JC: It'll be five years in a couple of weeks.
KP: Five years in May.
JC: It was interesting, the way I let my children know, because I have a family reunion every year, and, in those days, it was always on Super Bowl Sunday, and ... Alice and I had made our arrangements, well, we didn't have the date set or anything, but, we were planning to get married in May, and we'd met in January, and I had all the family there, about thirty-five, forty people there. ... The close, immediate family is twenty-four, but, then, I have nephews, and nieces, and so forth, and cousins. Well, ... I started to talk to them. I said, "I wanted to talk to you a little bit about your mother," and I talked to them about her for about ten, fifteen minutes or so, telling them about how unhappy I'd been since her death. She'd just died the year before and one of the things I said [was], "Now, just last Christmas here, ... I went to Mass at Christmastime and, during the Christmas Mass, ... I was crying so hard, I had to bite my lip in order to avoid crying out loud," and I said, "Now, after I've told you all of these things, you're going to find it hard to believe the next thing I have to say. Well, the day after tomorrow, Tuesday evening, I have to meet with the pastor of my local parish to arrange my wedding plans." Boy, eyebrows went up and jaws hit the table, and then, I told them, [for] about ten minutes, about Alice. I said, "Now, after I've told you my story, who wants to be the first to congratulate me?" Gee, they all rushed up and they were just as thrilled as they could be. They didn't know Alice from Adam, didn't know anything about her, but, they met her after that, and they've taken to her very nicely. ... I always thought that was a wonderful experience.
RB: Where do your children live now?
JC: Well, I have one in Virginia, outside of Charlottesville. I have one in Delaware, outside of Wilmington, near Newark, and I have five that are up in North Jersey. One is currently in Bloomfield, two are in Morristown, one is in Morris Plains, and one is in Wharton, near Dover.
KP: One of your sons, John R. Cook, went to Rutgers.
KP: He also served in the Air Force during the Vietnam War.
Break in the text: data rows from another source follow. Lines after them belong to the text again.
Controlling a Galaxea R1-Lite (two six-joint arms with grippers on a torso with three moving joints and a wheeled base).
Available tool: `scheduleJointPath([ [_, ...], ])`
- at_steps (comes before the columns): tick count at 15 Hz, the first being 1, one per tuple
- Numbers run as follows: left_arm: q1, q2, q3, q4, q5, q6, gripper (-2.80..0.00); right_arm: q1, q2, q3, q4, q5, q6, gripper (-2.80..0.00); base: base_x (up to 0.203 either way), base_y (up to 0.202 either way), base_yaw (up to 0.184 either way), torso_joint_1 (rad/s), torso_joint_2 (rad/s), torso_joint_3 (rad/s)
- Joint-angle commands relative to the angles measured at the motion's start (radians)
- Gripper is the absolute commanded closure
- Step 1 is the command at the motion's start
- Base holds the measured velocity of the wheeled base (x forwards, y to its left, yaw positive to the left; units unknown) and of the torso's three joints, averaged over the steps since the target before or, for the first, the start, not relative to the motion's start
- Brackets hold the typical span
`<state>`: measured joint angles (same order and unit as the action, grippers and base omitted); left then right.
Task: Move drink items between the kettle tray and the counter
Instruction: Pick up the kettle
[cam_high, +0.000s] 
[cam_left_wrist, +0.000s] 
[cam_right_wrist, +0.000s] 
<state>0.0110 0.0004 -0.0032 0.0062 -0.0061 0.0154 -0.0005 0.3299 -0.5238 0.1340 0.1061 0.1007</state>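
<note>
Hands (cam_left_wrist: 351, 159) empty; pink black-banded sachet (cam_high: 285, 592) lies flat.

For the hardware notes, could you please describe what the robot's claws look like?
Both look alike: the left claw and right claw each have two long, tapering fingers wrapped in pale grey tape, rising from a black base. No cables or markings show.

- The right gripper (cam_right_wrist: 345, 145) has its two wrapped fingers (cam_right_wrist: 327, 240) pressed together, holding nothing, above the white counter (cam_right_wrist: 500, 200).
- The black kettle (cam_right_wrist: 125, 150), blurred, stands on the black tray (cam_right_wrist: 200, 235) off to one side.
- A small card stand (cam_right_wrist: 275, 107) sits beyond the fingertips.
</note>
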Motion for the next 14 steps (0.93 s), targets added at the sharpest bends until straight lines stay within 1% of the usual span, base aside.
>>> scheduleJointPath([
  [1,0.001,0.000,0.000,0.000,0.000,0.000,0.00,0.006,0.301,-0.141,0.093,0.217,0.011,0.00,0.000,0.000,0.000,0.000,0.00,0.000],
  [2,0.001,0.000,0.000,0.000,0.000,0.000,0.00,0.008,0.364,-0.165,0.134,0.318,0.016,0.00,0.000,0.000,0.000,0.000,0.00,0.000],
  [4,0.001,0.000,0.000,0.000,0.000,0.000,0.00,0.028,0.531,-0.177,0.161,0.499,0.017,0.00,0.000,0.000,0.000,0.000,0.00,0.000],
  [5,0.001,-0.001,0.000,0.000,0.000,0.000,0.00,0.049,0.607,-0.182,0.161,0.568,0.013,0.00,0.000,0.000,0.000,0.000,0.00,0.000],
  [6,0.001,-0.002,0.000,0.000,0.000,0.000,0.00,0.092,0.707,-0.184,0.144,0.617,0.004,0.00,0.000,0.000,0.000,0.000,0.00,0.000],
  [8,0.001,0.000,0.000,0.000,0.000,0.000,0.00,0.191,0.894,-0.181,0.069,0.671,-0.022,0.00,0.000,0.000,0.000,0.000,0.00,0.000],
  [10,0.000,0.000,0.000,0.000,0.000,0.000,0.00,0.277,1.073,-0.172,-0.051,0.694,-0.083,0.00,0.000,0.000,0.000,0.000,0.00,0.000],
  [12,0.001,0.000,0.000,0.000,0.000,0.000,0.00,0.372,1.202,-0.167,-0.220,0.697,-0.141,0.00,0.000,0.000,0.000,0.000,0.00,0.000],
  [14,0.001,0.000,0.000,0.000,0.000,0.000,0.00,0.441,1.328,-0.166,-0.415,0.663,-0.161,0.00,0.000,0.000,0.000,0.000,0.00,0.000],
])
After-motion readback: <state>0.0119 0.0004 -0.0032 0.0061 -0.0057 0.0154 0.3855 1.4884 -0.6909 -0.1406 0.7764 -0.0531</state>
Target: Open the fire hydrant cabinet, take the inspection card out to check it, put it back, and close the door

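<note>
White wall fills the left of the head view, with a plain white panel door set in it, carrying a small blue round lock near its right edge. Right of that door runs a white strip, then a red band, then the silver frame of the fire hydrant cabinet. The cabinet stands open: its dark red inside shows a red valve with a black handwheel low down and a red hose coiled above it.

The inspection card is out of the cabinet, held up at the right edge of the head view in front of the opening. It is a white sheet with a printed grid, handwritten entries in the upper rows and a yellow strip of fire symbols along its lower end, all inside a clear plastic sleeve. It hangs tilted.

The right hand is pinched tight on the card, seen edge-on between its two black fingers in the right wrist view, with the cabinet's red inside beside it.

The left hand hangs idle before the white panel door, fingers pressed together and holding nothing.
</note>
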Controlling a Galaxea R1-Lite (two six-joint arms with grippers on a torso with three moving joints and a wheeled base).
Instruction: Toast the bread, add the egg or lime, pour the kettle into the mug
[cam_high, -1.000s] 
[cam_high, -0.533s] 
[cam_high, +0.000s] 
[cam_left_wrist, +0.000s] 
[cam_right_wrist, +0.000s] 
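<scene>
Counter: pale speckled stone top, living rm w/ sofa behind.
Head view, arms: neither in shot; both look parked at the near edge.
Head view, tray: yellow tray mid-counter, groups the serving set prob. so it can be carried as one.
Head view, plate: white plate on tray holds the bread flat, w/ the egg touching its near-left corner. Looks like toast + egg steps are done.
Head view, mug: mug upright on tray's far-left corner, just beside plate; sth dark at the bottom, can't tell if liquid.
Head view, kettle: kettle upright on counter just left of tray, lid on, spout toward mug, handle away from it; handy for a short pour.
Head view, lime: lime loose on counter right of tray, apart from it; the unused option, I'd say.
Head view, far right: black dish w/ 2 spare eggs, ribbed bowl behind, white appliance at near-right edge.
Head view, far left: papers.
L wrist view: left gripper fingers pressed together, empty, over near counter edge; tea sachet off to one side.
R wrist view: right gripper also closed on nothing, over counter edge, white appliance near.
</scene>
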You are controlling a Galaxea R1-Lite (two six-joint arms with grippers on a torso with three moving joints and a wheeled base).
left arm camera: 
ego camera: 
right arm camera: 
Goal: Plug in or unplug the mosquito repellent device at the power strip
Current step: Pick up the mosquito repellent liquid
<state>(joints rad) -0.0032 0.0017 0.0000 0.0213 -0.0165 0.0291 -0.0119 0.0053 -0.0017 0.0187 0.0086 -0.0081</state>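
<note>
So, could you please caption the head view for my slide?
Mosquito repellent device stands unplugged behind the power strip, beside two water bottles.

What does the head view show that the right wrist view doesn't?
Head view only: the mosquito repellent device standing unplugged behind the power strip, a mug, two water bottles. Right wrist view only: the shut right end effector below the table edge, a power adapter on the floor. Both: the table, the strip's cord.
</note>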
JC: Yes. He graduated from Rutgers in '65, and he immediately signed up in the Air Force, and he spent four years in the Air Force. ... He started out in the States, had training. He had studied both Russian and German in college and, when they got him in the Air Force, they sent him to Indiana, ... I think it was Indiana, for about a three month special training course. ... When in Rutgers, he managed to cram four years of college education into five years, [laughter] but, when he went out to Indiana, studying Russian, he graduated valedictorian, had to give the valedictory address in Russian. Then, he went down to Texas for a period of time, then, finally, shipped over to Germany, and was in Germany for a year or so. Then, he came back for a furlough, then, went back to Turkey for another year or two. Then, he shipped back from Turkey and got discharged and his function in the Army was to be on the radio and monitor the conversations of Russian pilots who were flying in the area, to record what they were saying.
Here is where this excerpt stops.